Transforms the function by automatically registering layer tags.

Parameters
  • func (utils.Func) – The original function to transform.

  • func_args (utils.FuncArgs) – Example arguments to func which to be used for tracing it.

  • params_index (int) – Specifies, which inputs to the function are to be considered a parameter variable. Specifically - inputs[params_index].

  • register_only_generic (bool) – If True registers all parameters not already in a layer tag with a generic tag, effectively ignoring graph_patterns.

  • compute_only_loss_tags (bool) – If set to True (default) the resulting function will only compute the loss tags in func, not its full computation and actual output.

  • patterns_to_skip (Sequence[str]) – The names of any patterns from the provided list, which to be skipped/not used during the pattern matching.

  • allow_multiple_registrations (bool) – Whether to raise an error if a parameter is registered with more than one layer tag.

  • graph_matcher_rules (GraphMatcherComparator) – A GraphMatcherRules instance, which is used for determining equivalence of individual Jax primitives.

  • graph_patterns (Sequence[GraphPattern]) – A sequence of GraphPattern objects, which contain all patterns to use, in order of precedence, which to try to find in the graph before registering a parameter with a generic layer tag.

Return type

TaggedFunction

Returns

A transformed function as described above.

Function tracing and Jacobian computation

ProcessedJaxpr(jaxpr, consts, in_tree, ...)

A wrapper around Jaxpr, with useful additional data.

loss_tags_vjp(func[, params_index])

Creates a function for the vector-Jacobian product w.r.t.

loss_tags_jvp(func[, params_index])

Creates a function for the Jacobian-vector product w.r.t.

loss_tags_hvp(func[, params_index])

Creates a function for the Hessian-vector product w.r.t.

layer_tags_vjp(func[, params_index, ...])

Creates a function for primal values and tangents w.r.t.

ProcessedJaxpr

class kfac_jax.ProcessedJaxpr(jaxpr, consts, in_tree, params_index, allow_left_out_params=False)[source]

A wrapper around Jaxpr, with useful additional data.

jaxpr

The original Jaxpr that is being wrapped.

consts

The constants returned from the tracing of the original Jaxpr.

in_tree

The PyTree structure of the inputs to the function that the original Jaxpr has been created from.

params_index

Specifies, which inputs to the function are to be considered a parameter variable.
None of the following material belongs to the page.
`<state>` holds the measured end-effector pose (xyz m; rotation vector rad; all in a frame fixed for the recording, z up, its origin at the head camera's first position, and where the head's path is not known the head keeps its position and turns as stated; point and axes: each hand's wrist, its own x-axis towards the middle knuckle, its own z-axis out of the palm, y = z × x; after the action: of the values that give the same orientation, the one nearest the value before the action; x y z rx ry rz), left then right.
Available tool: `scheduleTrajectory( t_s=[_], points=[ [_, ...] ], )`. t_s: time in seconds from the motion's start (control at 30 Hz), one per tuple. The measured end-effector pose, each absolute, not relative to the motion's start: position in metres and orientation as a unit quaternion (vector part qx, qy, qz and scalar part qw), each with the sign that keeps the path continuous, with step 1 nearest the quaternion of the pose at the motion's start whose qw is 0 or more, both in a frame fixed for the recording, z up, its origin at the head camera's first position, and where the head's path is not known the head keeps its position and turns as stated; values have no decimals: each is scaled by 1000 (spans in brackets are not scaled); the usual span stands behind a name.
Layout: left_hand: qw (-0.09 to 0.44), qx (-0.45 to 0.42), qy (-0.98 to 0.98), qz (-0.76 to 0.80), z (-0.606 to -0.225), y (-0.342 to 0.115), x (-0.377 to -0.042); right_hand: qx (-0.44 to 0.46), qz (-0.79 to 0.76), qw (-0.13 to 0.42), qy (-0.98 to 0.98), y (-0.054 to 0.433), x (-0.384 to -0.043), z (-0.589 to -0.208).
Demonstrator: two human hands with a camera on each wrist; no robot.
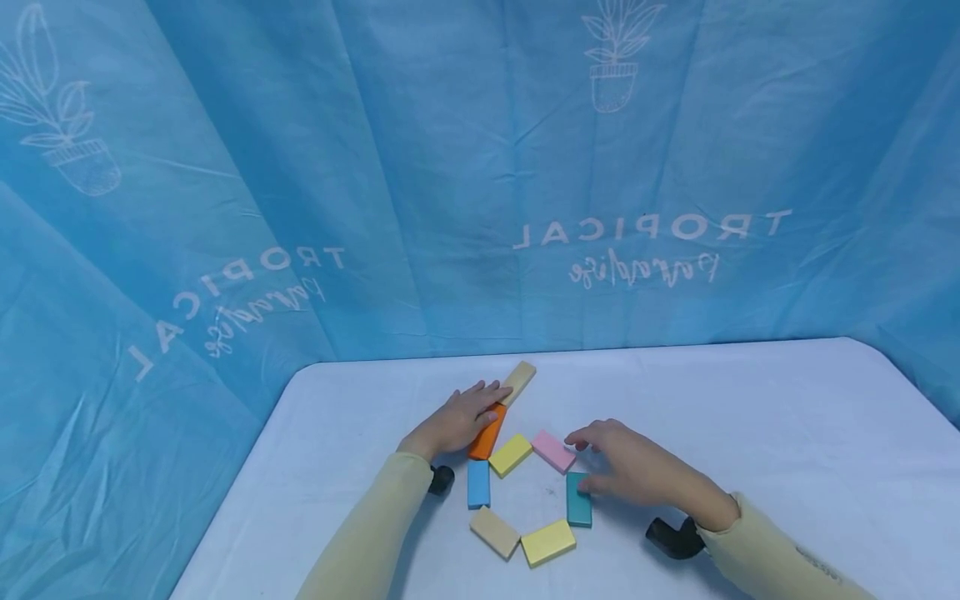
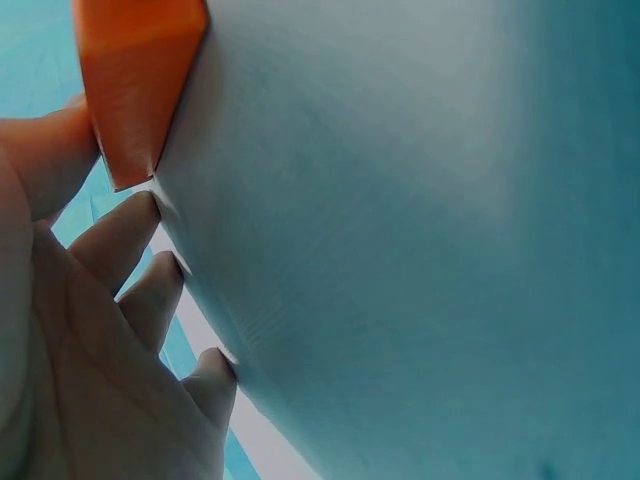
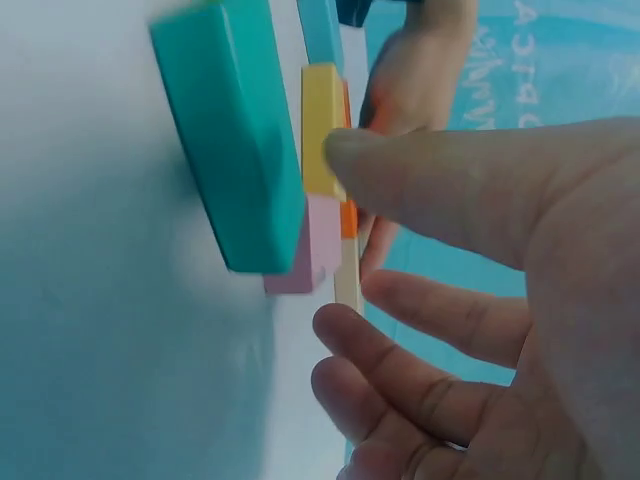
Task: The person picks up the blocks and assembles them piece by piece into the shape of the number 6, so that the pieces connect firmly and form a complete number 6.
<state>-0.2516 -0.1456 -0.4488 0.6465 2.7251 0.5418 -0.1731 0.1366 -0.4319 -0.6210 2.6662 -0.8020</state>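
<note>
In the head view my left hand (image 1: 459, 421) reaches over the orange block (image 1: 487, 435) and the far natural wood block (image 1: 521, 379). Its fingers are spread, and in the left wrist view the thumb (image 2: 50, 160) touches the orange block's side (image 2: 140, 95). My right hand (image 1: 637, 462) hovers by the teal block (image 1: 578, 504) and the pink block (image 1: 553, 451), thumb apart from loosely bent fingers. The right wrist view shows nothing held between them; whether that thumb touches the teal block (image 3: 235, 130), I cannot tell.
The blue (image 1: 477, 485), near natural wood (image 1: 495, 532) and two yellow blocks (image 1: 548, 543) form a ring with the pink and teal ones. All lie on a white-covered table (image 1: 712, 400). A blue printed curtain (image 1: 450, 167) hangs behind. Each wrist carries a black device (image 1: 675, 538).
</note>
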Motion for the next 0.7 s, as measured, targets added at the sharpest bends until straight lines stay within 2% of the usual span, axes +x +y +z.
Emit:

Specifically - inputs[params_index].

loss_tags

A tuple of all of the loss tags in the original Jaxpr.

layer_tags

A sorted tuple of all of the layer tags in the original Jaxpr. The sorting order is based on the indices of the parameters associated with each layer tag.

layer_indices

A sequence of tuples, where each tuple has the indices of the parameters associated with the corresponding layer tag.

__init__(jaxpr, consts, in_tree, params_index, allow_left_out_params=False)[source]

Initializes the instance.

Parameters
  • jaxpr (jax.core.Jaxpr) – The raw Jaxpr.
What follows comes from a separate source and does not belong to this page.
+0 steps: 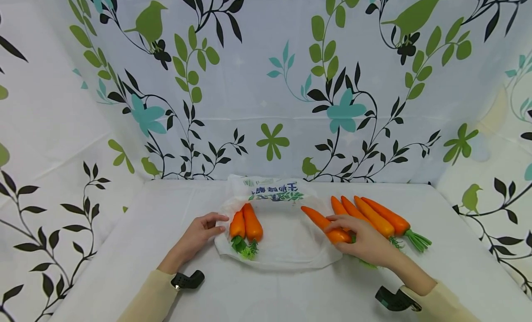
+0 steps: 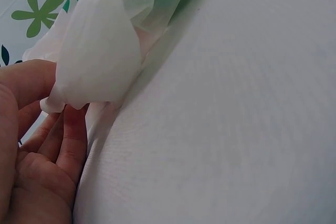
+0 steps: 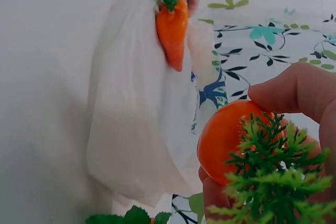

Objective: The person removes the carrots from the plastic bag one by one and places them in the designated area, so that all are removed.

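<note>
Where the left hand works: thumb and fingers pinch the left edge of a translucent white bag on the counter.
Right hand: grasps one carrot by its thick end, over the bag's right side.
Paired carrots: lie side by side at the bag's left, tips away from the person; whether inside or on top cannot be told.
Grouped carrots: lie right of the bag, partly hidden by the right hand.
</note>
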The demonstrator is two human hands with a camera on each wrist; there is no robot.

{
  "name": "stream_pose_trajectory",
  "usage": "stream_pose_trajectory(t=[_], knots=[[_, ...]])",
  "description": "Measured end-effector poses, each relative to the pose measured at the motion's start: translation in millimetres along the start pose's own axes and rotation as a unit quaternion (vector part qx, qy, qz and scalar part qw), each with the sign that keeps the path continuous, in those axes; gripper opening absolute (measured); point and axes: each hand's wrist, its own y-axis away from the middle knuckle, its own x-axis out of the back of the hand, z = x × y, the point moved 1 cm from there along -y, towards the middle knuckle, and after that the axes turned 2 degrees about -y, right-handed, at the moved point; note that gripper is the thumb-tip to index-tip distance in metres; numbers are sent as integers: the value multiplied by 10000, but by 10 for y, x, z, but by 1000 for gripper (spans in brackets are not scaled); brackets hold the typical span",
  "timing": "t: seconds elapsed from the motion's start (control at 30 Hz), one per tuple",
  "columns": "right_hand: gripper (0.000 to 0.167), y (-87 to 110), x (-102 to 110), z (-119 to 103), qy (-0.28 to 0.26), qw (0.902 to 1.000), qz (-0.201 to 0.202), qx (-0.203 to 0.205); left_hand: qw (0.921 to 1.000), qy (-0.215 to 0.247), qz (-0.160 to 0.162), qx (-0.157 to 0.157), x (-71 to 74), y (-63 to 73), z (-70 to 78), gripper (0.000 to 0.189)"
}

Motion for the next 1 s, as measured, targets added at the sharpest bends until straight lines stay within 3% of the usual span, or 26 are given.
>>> stream_pose_trajectory(t=[0.23,0.57,0.8,1.0], knots=[[36,124,79,19,199,9995,192,-156,10000,-10,8,-7,14,14,-2,29],[37,303,215,48,582,9974,423,-22,10000,0,37,26,-10,-7,-23,30],[39,407,296,31,376,9982,456,22,10000,-14,8,-11,-12,-11,-22,30],[38,440,400,81,530,9971,536,65,10000,-80,25,-25,4,-19,-31,29]])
  • consts (Sequence[Any]) – The constants needed for evaluation of the raw Jaxpr.

  • in_tree (utils.PyTreeDef) – The PyTree structure of the inputs to the function that the jaxpr has been created from.

  • params_index (int) – Specifies, which inputs to the function are to be considered a parameter variable. Specifically - inputs[params_index].

  • allow_left_out_params (bool) – Whether to raise an error if any of the parameter variables is not included in any layer tag.

property in_vars_flat: List[Var]

A flat list of all of the abstract input variables.

Return type

List[Var]

property in_vars: utils.PyTree[Var]

The abstract input variables, as an un-flatten structure.

Return type

utils.PyTree[Var]

property params_vars: utils.PyTree[Var]

The abstract parameter variables, as an un-flatten structure.

Return type

utils.PyTree[Var]

property params_vars_flat: List[Var]

A flat list of all abstract parameter variables.

Return type

List[Var]

property params_tree: utils.PyTreeDef

The PyTree structure of the parameter variables.

Return type

utils.PyTreeDef

classmethod make_from_func(func, func_args, params_index=0, auto_register_tags=True, allow_left_out_params=False, **auto_registration_kwargs)[source]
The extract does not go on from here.